**Description of the task**. From the entries below, return exactly the lines beginning at the one that contains "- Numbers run" and ending at the one that contains "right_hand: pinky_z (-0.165", both of them included, and only those lines.

Records from a data collection:
=-=-=
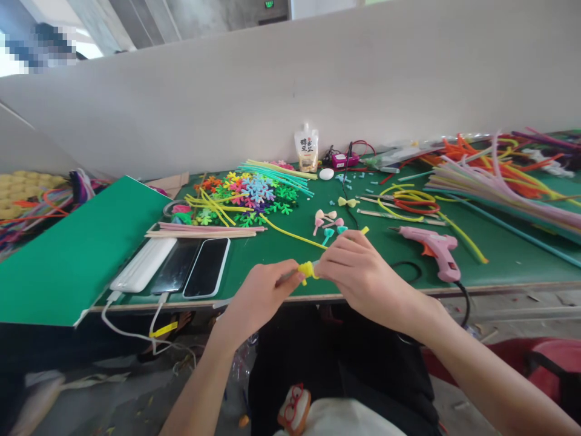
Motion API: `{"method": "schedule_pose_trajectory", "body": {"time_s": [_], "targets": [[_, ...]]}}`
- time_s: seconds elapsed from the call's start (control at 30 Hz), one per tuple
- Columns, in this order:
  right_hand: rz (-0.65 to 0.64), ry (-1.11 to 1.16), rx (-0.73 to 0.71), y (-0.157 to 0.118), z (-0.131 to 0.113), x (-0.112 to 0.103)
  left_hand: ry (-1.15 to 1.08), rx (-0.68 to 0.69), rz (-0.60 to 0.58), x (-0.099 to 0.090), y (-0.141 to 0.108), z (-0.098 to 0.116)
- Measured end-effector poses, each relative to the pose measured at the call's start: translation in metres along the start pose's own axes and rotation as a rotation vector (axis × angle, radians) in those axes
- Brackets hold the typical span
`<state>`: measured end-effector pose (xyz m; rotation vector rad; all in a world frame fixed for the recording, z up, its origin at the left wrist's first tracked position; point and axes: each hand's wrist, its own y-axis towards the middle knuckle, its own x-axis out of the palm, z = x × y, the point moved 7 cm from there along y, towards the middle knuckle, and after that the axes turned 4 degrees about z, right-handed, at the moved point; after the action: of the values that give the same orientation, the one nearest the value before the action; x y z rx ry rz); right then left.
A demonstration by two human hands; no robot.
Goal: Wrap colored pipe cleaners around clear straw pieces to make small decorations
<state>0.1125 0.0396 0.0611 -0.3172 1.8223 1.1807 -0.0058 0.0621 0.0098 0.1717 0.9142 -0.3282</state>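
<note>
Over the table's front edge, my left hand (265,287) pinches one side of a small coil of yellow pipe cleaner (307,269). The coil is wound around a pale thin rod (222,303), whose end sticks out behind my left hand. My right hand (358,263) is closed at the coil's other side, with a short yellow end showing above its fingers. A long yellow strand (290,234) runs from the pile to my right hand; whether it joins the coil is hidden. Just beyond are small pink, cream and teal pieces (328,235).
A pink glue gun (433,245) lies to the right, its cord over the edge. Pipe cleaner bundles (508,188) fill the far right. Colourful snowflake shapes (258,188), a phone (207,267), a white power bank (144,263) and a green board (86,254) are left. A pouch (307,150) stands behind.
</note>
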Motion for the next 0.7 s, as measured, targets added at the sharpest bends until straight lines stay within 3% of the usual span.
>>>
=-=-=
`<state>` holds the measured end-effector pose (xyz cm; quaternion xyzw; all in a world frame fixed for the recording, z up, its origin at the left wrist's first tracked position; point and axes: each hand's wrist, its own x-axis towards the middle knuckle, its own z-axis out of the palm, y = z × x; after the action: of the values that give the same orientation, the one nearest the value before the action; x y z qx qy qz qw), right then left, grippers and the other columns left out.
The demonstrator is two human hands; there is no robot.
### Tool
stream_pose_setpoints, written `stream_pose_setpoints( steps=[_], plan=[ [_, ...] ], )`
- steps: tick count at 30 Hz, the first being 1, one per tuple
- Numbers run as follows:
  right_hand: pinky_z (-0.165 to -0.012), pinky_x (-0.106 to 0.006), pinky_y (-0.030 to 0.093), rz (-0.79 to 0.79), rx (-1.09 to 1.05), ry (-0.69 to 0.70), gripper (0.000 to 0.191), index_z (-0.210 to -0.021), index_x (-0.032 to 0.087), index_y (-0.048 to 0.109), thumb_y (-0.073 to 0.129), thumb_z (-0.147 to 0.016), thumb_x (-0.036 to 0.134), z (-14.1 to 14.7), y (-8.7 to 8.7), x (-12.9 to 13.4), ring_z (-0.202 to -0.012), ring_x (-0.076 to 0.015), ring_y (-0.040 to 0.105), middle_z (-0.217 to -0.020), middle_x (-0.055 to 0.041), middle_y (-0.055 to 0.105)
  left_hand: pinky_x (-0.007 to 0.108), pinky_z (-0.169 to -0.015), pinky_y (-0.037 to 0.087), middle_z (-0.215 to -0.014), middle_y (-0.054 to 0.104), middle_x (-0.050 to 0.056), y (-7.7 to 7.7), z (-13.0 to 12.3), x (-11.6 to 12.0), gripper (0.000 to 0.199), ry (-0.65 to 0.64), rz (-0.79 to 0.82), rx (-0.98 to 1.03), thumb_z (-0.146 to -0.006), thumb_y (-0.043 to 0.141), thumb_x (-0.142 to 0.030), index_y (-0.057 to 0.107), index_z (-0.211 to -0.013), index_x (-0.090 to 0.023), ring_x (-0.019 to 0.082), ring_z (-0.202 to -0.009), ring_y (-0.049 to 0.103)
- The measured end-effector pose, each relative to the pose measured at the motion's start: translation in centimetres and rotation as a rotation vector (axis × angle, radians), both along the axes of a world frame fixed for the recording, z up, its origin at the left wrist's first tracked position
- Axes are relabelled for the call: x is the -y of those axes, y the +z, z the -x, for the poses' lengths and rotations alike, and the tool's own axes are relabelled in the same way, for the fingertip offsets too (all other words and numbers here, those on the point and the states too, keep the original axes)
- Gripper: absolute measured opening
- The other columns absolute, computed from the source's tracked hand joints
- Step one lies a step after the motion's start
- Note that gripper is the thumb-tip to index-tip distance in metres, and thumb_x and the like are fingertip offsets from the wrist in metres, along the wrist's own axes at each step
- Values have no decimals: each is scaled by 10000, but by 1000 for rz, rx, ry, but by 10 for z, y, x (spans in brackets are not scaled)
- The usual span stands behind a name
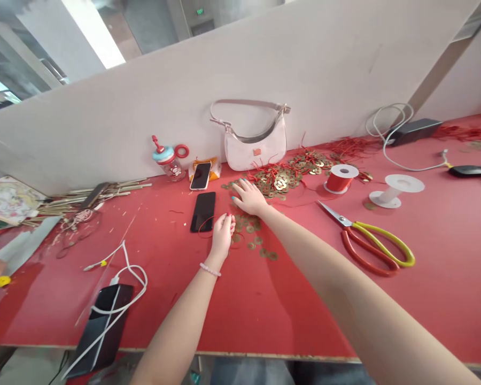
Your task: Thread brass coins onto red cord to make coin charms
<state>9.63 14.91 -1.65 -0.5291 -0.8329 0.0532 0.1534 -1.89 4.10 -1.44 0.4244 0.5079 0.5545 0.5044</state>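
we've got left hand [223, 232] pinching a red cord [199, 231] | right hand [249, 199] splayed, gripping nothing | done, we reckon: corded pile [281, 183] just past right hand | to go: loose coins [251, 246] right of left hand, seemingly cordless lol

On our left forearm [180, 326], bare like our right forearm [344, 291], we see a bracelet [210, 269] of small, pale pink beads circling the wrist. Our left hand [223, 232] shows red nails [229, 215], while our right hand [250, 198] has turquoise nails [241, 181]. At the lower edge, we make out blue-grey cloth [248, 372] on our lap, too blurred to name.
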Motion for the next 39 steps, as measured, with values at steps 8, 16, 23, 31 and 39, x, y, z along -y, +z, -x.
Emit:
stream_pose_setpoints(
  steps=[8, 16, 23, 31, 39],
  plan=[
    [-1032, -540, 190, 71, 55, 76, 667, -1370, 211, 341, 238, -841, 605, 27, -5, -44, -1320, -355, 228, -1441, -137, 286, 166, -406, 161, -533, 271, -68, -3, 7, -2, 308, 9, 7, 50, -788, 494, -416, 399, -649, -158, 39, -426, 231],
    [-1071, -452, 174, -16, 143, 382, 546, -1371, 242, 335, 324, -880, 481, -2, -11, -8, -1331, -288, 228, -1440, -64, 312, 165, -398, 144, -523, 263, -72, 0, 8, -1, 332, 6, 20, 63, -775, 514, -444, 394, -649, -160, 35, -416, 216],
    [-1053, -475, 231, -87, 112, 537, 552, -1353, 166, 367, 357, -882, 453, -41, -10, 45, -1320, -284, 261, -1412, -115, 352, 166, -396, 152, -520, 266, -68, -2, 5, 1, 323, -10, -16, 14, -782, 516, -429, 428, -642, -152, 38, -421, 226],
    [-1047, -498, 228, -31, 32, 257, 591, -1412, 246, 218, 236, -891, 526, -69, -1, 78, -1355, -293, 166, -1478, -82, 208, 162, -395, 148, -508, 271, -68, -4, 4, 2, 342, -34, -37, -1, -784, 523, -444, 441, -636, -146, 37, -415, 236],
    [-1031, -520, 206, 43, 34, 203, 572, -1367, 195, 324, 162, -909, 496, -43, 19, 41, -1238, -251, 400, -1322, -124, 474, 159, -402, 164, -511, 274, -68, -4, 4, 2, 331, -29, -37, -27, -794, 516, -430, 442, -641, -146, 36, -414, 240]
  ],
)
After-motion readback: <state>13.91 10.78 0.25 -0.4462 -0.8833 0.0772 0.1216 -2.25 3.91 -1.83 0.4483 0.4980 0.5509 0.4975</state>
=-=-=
**Answer section**.
- Numbers run as follows:
  right_hand: pinky_z (-0.165 to -0.012), pinky_x (-0.106 to 0.006), pinky_y (-0.030 to 0.093), rz (-0.79 to 0.79), rx (-1.09 to 1.05), ry (-0.69 to 0.70), gripper (0.000 to 0.191), index_z (-0.210 to -0.021), index_x (-0.032 to 0.087), index_y (-0.048 to 0.109), thumb_y (-0.073 to 0.129), thumb_z (-0.147 to 0.016), thumb_x (-0.036 to 0.134), z (-14.1 to 14.7), y (-8.7 to 8.7), x (-12.9 to 13.4), ring_z (-0.202 to -0.012), ring_x (-0.076 to 0.015), ring_y (-0.040 to 0.105), middle_z (-0.217 to -0.020), middle_x (-0.055 to 0.041), middle_y (-0.055 to 0.105)

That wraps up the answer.